I notiziari giornalmente propongono immagini di persone in fuga dall’Africa e dal Medio Oriente. Gente in viaggio, in movimento, in fuga da guerre e persecuzioni.

In Europa l’opinione pubblica si è abituata a immagini di migranti, di barche che affondano, di stragi in mare, fino al punto di diventare cinici e insensibili rispetto all’argomento.

L’indifferenza generale in contrapposizione con la drammaticità dei fatti mi ha spinto ad agire, nell’unica forma che conosco: costruendo una chitarra.

Un anno fa ho cominciato a sviluppare l’idea di uno strumento che con la sua voce raccontasse la storia dei migranti nel mediterraneo ed ho deciso di realizzarla con frammenti dei barconi arrivati a Lampedusa, l’isola italiana più vicina all’Africa, il principale punto d’approdo dei barconi e delle navi di salvataggio. Sull’isola c’è un enorme cimitero di barche, materiale sequestrato  senza possibilità d’accesso. Grazie al supporto dell’associazione On The Move e della giornalista Flore Murard mi sono messo in contatto con Francesco Tuccio, falegname isolano, l’unico che, avendo costruito la croce a Papa Francesco, ha accesso al deposito. Gli è piaciuto il progetto e mi ha mandato i pezzi necessari alla costruzione dello strumento.
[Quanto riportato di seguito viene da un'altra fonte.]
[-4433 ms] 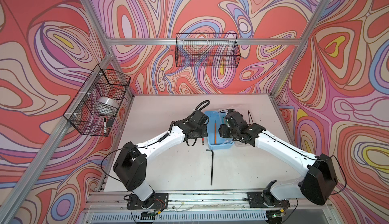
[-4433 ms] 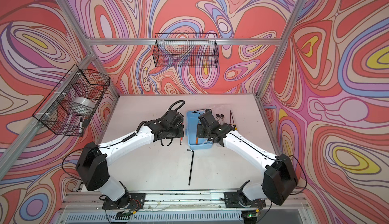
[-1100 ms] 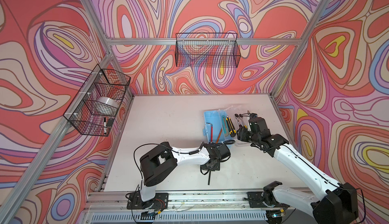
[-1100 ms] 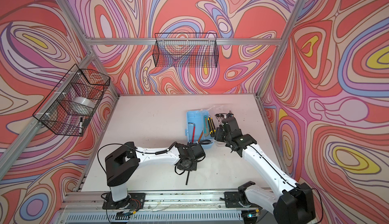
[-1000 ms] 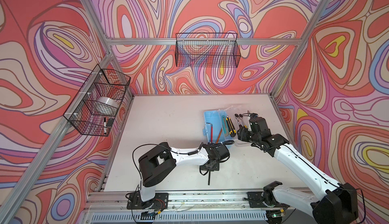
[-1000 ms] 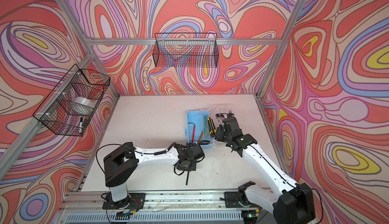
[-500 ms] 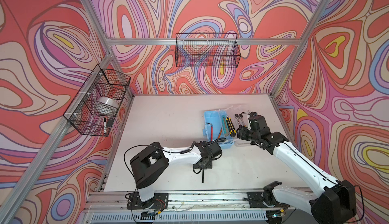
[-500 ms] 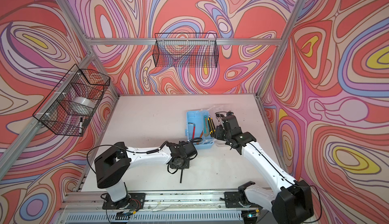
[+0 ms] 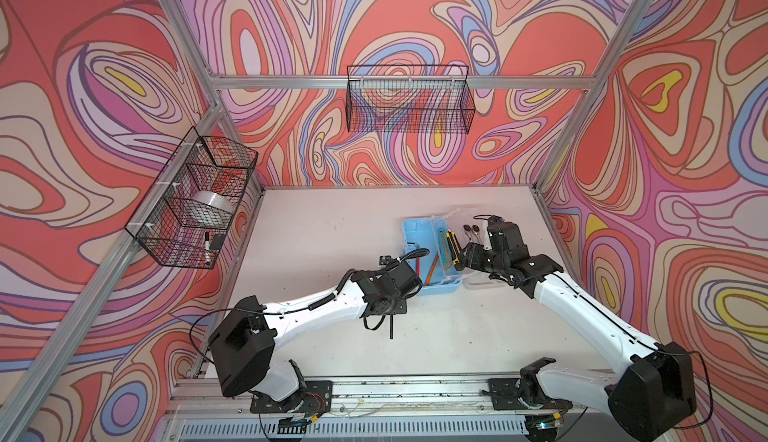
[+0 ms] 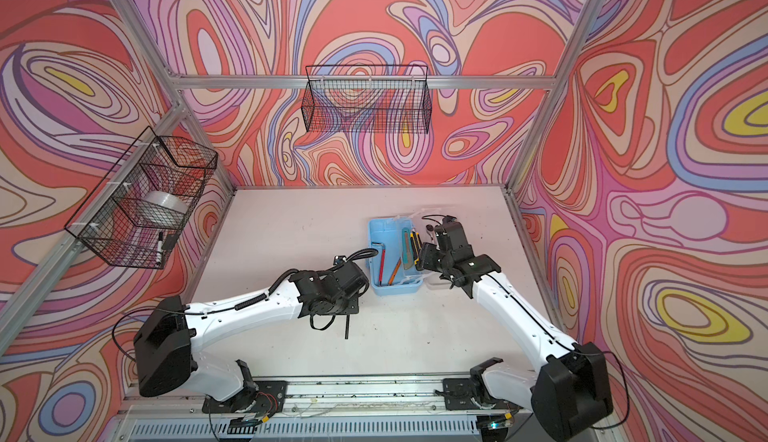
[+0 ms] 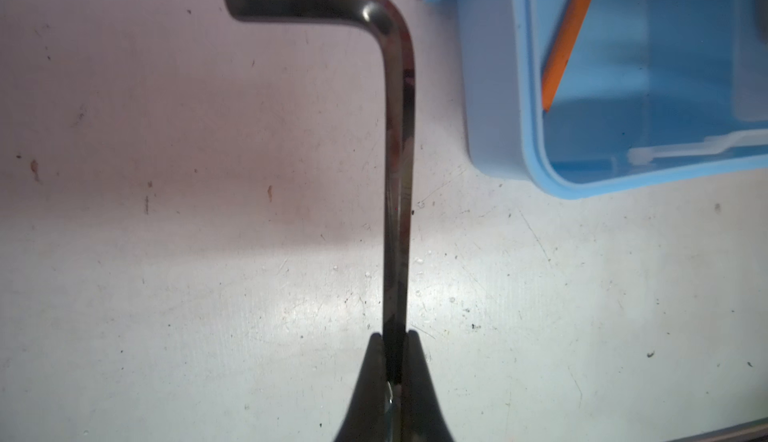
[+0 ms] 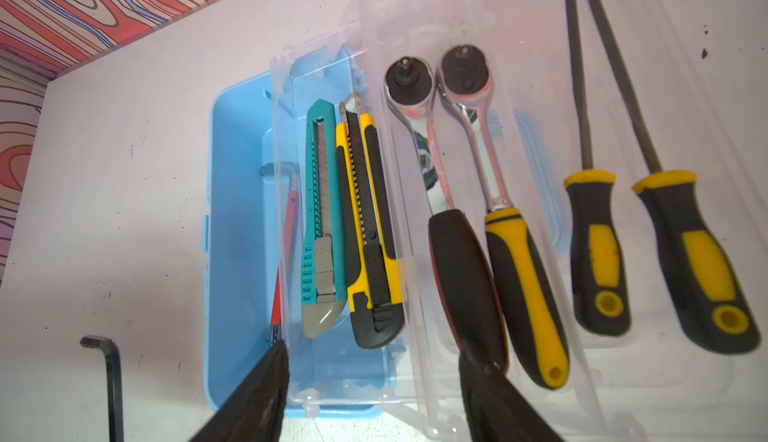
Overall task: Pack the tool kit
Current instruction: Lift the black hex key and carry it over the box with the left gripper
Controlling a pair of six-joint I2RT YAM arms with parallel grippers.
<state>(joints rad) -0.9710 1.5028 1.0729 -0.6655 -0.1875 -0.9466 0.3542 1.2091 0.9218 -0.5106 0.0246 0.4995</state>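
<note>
The light-blue tool kit case (image 9: 411,236) (image 10: 378,232) stands open right of the table's middle, its clear lid (image 12: 519,357) folded out to the right. In a clear tray over the case lie a teal cutter (image 12: 322,220) and a yellow cutter (image 12: 370,232). Two ratchets (image 12: 453,195) and two yellow-and-black handled tools (image 12: 598,249) lie on the lid. My left gripper (image 11: 394,336) (image 9: 390,309) is shut on the long shank of a black hex key (image 11: 397,137) (image 9: 391,328), just beside the case's near-left corner. My right gripper (image 12: 374,352) (image 9: 467,253) hangs open over the case's near end.
Red and orange tools (image 9: 432,263) lie inside the case. A black wire basket (image 9: 195,203) on the left wall holds a tape roll and a marker. A second black basket (image 9: 409,103) hangs on the back wall. An aluminium rail (image 9: 374,390) runs along the front edge.
My left gripper has carried the hex key leftward and a little toward the back, and the arm has stretched out more. My right gripper has shifted only slightly.
</note>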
Ci ho messo sei mesi, durante i quali mi sono scontrato con le difficoltà del legno, così diverso dai legni usati in liuteria, ricercando un suono forte, luminoso che rimandasse al viaggio compiuto dalle barche e dalle persone, cercando di richiamare le loro voci e quella del mare.

Ho chiamato la chitarra  “Mare di Mezzo”, traduzione di Bahr Alwasat, “Mediterraneo” in arabo.